_Assigned task_:
Reproduce exactly the lines below from the one containing "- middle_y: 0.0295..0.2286" through the one containing "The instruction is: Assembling", including both, and nothing else.

_Provided data_:
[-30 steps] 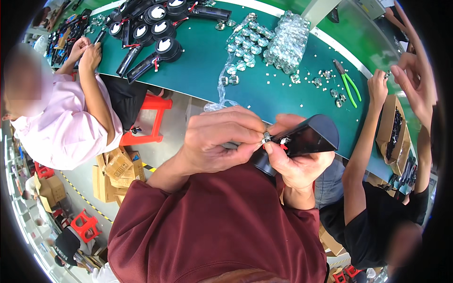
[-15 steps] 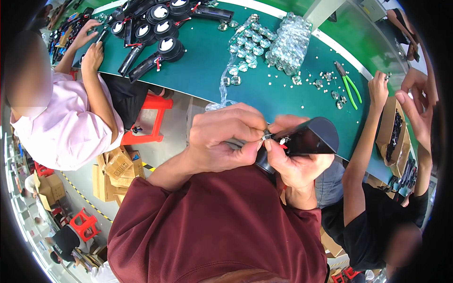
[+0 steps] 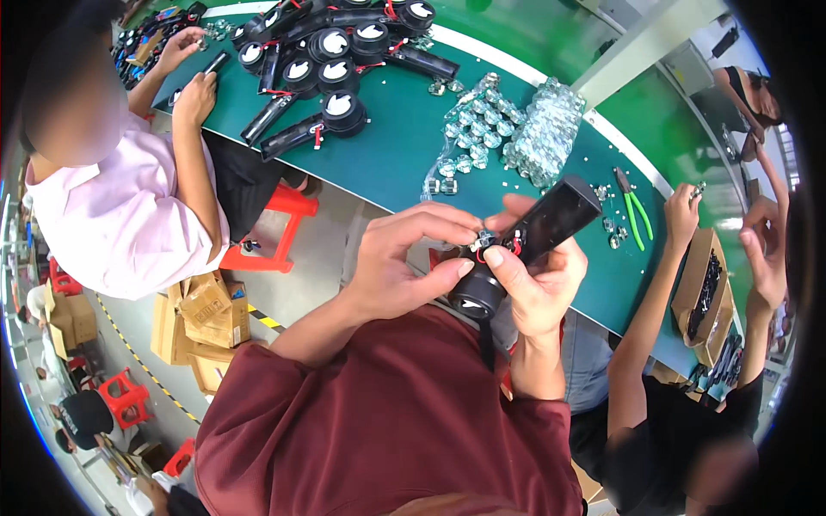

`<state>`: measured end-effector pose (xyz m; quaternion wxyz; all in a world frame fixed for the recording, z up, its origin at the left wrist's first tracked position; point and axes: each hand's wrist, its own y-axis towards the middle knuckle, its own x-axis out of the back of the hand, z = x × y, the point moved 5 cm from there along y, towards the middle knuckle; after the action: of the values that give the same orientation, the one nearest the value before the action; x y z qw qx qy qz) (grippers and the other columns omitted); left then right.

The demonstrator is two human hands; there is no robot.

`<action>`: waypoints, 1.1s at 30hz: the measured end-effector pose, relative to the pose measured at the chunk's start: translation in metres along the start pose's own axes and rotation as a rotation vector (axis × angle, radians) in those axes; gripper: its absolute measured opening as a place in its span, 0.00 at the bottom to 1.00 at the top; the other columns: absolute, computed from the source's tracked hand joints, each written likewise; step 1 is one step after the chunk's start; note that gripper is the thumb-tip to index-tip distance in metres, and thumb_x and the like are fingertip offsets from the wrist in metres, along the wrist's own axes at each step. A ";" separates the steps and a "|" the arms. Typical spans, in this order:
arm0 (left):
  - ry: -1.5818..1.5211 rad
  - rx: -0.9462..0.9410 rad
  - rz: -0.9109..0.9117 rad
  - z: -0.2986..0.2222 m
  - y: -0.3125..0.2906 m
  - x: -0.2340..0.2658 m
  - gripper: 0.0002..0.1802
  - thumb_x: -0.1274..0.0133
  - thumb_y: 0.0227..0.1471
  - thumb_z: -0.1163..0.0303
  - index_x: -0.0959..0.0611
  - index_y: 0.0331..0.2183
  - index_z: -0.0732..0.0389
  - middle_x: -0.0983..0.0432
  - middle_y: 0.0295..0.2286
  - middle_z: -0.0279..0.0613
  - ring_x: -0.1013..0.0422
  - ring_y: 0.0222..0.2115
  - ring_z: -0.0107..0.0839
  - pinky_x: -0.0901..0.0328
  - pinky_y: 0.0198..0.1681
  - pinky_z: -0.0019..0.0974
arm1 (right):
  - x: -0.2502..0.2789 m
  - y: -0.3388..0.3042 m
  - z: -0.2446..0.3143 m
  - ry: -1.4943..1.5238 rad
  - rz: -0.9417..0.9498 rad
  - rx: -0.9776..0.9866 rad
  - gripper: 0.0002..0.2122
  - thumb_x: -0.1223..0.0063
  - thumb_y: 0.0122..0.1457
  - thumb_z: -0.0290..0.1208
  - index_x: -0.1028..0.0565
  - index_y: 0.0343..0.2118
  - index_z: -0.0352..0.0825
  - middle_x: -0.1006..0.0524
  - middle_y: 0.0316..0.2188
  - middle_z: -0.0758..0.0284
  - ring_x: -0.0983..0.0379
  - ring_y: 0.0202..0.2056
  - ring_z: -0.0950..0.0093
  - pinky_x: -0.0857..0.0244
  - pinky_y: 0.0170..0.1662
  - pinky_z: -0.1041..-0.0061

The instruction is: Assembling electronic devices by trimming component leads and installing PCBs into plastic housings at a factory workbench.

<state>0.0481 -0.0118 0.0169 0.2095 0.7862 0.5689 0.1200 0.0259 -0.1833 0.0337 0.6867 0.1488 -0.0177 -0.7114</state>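
My right hand (image 3: 544,288) grips a black device (image 3: 551,225) with a tube-shaped handle and a round head, tilted with the handle up to the right. Red wires and a small white connector show at the joint between handle and head. There, a small circuit board (image 3: 485,238) sits at the fingertips of my left hand (image 3: 400,262); its index finger presses on the board while the thumb stands slightly off below. My right thumb rests beside the wires. What my other left fingers do behind the board is partly hidden.
Similar black devices (image 3: 335,77) are heaped at the far left of the green table (image 3: 391,142). Bagged circuit boards (image 3: 546,129) and green-handled cutters (image 3: 635,211) lie ahead. Co-workers sit left and right, the right one beside a cardboard box (image 3: 701,297) of black parts.
The device has turned, so its handle's dark face and round head now show. My left thumb has moved away from the index fingertip, and the circuit board shows more. My view has shifted slightly.
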 end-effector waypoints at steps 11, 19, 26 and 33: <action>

_Response to this exercise_:
  - middle_y: 0.0295..0.2286
  - middle_z: -0.0279..0.0613
  - ring_x: -0.1013..0.0422
  - ring_y: 0.0222..0.2115
  - ring_z: -0.0107..0.0839
  - pinky_x: -0.0901..0.0328
  - pinky_y: 0.0198..0.1681
  - pinky_z: -0.0019..0.0974
arm1 (right):
  - x: -0.2502..0.2789 m
  - y: -0.3388..0.3042 m
  - z: -0.2446..0.3143 m
  - ry: -1.4943..1.5238 rad
  - rz: -0.9417..0.9498 rad
  - rx: -0.9776..0.9866 rad
  - gripper: 0.0002..0.2122
  - thumb_x: -0.1223..0.0063
  - thumb_y: 0.0122..0.1457
  - thumb_z: -0.0290..0.1208
  - index_x: -0.1028..0.0565
  - index_y: 0.0343..0.2118
  - index_z: -0.0352..0.0825
  - middle_x: -0.1006..0.0524
  - middle_y: 0.0316..0.2188
  - middle_z: -0.0758..0.0284
  - ring_x: -0.0983..0.0379
  - ring_y: 0.0202..0.2056
  - ring_z: -0.0950..0.0093
  - pinky_x: -0.0857..0.0244
  - pinky_y: 0.0170..0.1662
  - pinky_z: -0.1041..-0.0061

The instruction is: Assembling electronic devices by trimming component leads and installing PCBs into plastic housings at a factory workbench.

No other output belongs with this exercise.